SV2A Solubilization and Immunoprecipitation. Rat brain membranes were diluted in a solubilization buffer [20 mM Tris·HCl (pH 7.4), 0.25 M sucrose, and protease inhibitors (Complete, Roche)] containing 15 mM n-dodecyl-β-d-maltoside (DM), incubated for 2 h at 4°C and centrifuged at 4°C for 1 h at 100,000 × g. Four micrograms of anti-SV2A antibodies (sc-11936, Santa Cruz Biotechnology) or normal goat IgG (sc-2028, Santa Cruz Biotechnology) was added to 1.5 mg of supernatant for overnight incubation at 4°C, and then incubated with protein A-Sepharose beads for 1 h at 4°C. After several washes, the immune pellets were collected by centrifugation and boiled for 5 min in SDS sample buffer containing 2-mercaptoethanol. Proteins were separated by SDS/PAGE and transferred to nitrocellulose for immunoblotting with anti-SV2A antibodies (see above). Twenty micrograms of rat brain membranes without immunoprecipitation was immunoblotted as a control.

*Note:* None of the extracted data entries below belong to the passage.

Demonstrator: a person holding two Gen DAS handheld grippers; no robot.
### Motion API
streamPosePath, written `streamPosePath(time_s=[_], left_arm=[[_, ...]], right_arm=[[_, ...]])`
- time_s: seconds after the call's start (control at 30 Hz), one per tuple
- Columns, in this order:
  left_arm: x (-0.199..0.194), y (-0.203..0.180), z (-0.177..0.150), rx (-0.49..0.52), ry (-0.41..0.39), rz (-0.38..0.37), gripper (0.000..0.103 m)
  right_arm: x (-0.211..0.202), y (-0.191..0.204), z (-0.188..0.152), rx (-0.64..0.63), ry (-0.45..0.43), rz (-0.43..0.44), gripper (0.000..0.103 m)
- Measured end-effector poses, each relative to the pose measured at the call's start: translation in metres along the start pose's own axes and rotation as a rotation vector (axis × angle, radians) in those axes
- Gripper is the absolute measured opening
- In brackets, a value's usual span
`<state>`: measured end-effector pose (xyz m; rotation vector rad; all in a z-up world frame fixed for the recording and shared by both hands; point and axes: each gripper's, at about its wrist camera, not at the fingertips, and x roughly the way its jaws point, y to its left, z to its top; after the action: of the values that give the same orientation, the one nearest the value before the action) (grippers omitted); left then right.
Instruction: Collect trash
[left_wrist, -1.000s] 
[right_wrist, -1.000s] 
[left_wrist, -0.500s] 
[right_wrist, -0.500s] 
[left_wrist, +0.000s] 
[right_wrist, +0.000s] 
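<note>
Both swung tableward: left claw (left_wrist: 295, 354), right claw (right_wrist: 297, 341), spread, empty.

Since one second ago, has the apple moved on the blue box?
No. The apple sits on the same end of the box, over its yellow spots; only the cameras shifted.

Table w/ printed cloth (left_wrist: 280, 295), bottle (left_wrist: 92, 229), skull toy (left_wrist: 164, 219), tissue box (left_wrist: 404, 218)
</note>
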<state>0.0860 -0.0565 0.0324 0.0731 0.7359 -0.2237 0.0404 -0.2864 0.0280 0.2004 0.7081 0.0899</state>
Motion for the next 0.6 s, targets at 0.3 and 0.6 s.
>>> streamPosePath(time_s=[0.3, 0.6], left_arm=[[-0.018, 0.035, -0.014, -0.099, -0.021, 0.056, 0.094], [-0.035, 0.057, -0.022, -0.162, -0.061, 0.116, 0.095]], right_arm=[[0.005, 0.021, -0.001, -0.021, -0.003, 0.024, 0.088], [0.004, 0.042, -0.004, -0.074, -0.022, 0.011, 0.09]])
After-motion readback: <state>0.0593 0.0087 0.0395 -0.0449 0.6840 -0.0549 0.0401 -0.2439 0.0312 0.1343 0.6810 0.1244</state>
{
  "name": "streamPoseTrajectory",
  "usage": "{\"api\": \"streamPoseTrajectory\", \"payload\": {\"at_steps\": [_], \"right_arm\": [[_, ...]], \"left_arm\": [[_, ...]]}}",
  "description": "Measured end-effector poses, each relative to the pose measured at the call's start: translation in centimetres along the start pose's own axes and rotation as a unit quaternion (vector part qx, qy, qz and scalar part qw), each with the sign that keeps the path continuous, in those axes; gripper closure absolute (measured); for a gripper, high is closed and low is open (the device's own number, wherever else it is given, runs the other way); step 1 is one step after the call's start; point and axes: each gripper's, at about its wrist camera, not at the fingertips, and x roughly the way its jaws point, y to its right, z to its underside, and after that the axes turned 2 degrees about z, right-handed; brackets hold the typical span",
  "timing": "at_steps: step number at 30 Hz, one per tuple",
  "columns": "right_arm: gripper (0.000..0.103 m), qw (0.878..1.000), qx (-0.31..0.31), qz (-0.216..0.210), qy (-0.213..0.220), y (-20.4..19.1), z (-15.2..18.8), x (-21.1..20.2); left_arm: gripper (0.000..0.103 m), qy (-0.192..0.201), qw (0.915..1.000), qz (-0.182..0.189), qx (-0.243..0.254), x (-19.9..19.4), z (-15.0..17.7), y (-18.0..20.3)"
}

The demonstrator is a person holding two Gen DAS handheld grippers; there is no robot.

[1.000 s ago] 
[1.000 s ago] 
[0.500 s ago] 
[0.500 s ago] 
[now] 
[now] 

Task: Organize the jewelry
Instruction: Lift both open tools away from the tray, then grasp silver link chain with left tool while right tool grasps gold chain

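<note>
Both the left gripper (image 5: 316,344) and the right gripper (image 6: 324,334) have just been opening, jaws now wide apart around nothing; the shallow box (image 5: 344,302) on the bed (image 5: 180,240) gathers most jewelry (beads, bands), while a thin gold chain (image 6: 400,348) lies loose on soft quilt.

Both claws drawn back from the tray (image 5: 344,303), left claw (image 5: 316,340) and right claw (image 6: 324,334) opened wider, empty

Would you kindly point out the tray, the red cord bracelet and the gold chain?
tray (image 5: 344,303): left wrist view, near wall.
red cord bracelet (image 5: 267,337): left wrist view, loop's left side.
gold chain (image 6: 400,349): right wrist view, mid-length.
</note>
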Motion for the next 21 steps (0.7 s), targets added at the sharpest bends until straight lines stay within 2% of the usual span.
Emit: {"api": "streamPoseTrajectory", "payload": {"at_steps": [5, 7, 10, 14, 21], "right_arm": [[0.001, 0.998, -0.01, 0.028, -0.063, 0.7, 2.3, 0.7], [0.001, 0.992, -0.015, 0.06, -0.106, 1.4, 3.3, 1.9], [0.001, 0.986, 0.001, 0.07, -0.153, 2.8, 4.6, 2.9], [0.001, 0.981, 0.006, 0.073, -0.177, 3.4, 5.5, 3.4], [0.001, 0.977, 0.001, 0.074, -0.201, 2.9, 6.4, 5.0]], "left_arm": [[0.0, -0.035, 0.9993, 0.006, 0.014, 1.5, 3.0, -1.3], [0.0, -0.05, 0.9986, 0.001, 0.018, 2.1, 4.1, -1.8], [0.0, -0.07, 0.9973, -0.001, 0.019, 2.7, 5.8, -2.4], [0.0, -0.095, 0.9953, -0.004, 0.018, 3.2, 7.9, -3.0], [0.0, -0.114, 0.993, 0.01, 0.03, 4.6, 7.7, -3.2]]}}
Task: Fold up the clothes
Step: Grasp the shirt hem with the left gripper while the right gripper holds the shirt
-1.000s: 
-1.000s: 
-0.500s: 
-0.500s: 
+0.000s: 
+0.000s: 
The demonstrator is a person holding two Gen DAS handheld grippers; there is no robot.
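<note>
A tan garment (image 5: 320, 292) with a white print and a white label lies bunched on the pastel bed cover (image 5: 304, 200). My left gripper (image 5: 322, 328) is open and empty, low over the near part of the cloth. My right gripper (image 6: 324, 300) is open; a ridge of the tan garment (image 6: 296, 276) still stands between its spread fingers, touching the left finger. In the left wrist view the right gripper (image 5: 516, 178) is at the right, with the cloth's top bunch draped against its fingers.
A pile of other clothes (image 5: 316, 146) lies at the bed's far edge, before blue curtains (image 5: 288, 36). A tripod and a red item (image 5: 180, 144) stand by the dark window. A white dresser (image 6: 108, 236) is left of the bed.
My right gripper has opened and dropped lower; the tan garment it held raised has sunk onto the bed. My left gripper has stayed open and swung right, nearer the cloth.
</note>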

Western Blot Analysis of Protein Expression. Approximately 10 μgof total protein from WT and KO brain membranes was loaded on a Tris·glycine/4-12% polyacrylamide gel and developed. After transfer to a nitrocellulose membrane, the blots were probed with either a monoclonal cross-reactive to all SV2 proteins (13) (obtained from the Developmental Studies Hybridoma Bank, supported by the National Institute of Child Health and Human Development and maintained by the Department of Biological Sciences of the University of Iowa, Iowa City) or with a polyclonal antibody specific for the SV2A isoform (sc-11936, Santa Cruz Biotechnology, as above). For the synaptic vesicle purification experiment, 2 μg of each fraction was analyzed by immunoblot for SV2A, by using an SV2A-specific polyclonal antibody (14), and for the synaptic vesicle protein synaptophysin, by using an anti-synaptophysin monoclonal antibody from Chemicon. Analysis of the expression of SV2 isoforms in COS-7 cells was performed by immunoblot against 13 μg (SV2A, SV2B, β-gal), or 39 μg of total protein (SV2C), and probing with the SV2 monoclonal as described above.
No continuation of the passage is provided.